Problem to solve: All of the data below is to be written out again exactly.

Raw data:
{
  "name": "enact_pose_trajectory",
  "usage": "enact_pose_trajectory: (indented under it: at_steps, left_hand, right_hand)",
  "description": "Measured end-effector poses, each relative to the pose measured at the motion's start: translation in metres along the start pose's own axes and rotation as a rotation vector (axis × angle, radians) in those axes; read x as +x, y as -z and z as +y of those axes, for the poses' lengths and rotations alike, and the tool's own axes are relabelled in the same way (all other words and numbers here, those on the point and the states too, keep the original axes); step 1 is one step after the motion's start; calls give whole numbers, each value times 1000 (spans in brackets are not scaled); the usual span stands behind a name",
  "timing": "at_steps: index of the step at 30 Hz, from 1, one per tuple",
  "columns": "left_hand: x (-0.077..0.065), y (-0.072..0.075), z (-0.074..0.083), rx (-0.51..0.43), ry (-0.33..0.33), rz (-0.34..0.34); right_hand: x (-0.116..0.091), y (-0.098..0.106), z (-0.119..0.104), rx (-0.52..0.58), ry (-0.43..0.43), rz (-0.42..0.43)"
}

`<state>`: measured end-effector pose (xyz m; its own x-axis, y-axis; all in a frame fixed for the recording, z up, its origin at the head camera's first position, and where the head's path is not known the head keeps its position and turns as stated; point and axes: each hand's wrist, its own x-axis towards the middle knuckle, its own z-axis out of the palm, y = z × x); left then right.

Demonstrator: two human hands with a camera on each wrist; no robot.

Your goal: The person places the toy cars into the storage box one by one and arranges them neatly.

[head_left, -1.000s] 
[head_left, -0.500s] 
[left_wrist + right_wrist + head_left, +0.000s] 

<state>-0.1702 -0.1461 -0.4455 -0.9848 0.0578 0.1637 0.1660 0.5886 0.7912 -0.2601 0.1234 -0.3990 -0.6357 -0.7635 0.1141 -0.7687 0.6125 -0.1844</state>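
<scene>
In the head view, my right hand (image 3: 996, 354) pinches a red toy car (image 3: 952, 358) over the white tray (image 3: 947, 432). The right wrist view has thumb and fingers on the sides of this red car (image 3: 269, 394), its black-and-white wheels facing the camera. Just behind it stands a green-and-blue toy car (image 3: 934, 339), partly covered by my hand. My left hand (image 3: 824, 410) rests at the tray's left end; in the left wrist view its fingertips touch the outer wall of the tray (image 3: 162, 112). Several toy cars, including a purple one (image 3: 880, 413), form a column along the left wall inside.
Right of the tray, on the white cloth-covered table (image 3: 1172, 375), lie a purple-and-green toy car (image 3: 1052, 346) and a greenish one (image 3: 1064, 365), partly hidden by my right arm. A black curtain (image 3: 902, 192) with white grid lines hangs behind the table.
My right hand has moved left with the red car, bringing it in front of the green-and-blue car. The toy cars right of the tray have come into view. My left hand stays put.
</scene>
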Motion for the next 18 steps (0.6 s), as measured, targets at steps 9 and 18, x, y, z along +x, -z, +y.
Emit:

Response to the task:
{
  "name": "enact_pose_trajectory",
  "usage": "enact_pose_trajectory: (indented under it: at_steps, left_hand, right_hand)",
  "description": "Measured end-effector poses, each relative to the pose measured at the motion's start: translation in metres along the start pose's own axes and rotation as a rotation vector (axis × angle, radians) in those axes; read x as +x, y as -z and z as +y of those axes, for the poses' lengths and rotations alike, and the tool's own axes are relabelled in the same way (all other words and numbers here, those on the point and the states too, keep the original axes); step 1 is one step after the motion's start; calls give whole numbers, each value times 1000 (spans in brackets are not scaled); the usual span stands behind a name",
  "timing": "at_steps: index of the step at 30 Hz, from 1, one per tuple",
  "columns": "left_hand: x (-0.077..0.065), y (-0.072..0.075), z (-0.074..0.083), rx (-0.51..0.43), ry (-0.33..0.33), rz (-0.34..0.34); right_hand: x (-0.116..0.091), y (-0.098..0.106), z (-0.119..0.104), rx (-0.52..0.58), ry (-0.43..0.43), rz (-0.42..0.43)"
}

`<state>`: measured end-effector pose (xyz m; its own x-axis, y-axis; all in a frame fixed for the recording, z up, its origin at the head camera's first position, and where the head's path is not known the head keeps its position and turns as stated; point and axes: each hand's wrist, its own x-axis towards the middle knuckle, its own z-axis out of the palm, y = z × x); left then right.

Demonstrator: two human hands with a camera on each wrist; no robot.

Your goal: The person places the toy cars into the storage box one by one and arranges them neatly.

[head_left, -1.000s] 
[head_left, -0.500s] 
[left_wrist + right_wrist + head_left, +0.000s] 

<state>-0.1702 -0.1461 -0.4455 -0.9848 0.0578 0.1637 0.1660 0.5886 0.7912 -0.2601 0.1234 -0.3990 -0.6357 -0.7635 0.1141 -0.7687 0.6125 -0.1844</state>
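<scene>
In the head view, my right hand (image 3: 996, 354) pinches a red toy car (image 3: 952, 358) over the white tray (image 3: 947, 432). The right wrist view has thumb and fingers on the sides of this red car (image 3: 269, 394), its black-and-white wheels facing the camera. Just behind it stands a green-and-blue toy car (image 3: 934, 339), partly covered by my hand. My left hand (image 3: 824, 410) rests at the tray's left end; in the left wrist view its fingertips touch the outer wall of the tray (image 3: 162, 112). Several toy cars, including a purple one (image 3: 880, 413), form a column along the left wall inside.
Right of the tray, on the white cloth-covered table (image 3: 1172, 375), lie a purple-and-green toy car (image 3: 1052, 346) and a greenish one (image 3: 1064, 365), partly hidden by my right arm. A black curtain (image 3: 902, 192) with white grid lines hangs behind the table.
My right hand has moved left with the red car, bringing it in front of the green-and-blue car. The toy cars right of the tray have come into view. My left hand stays put.
</scene>
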Motion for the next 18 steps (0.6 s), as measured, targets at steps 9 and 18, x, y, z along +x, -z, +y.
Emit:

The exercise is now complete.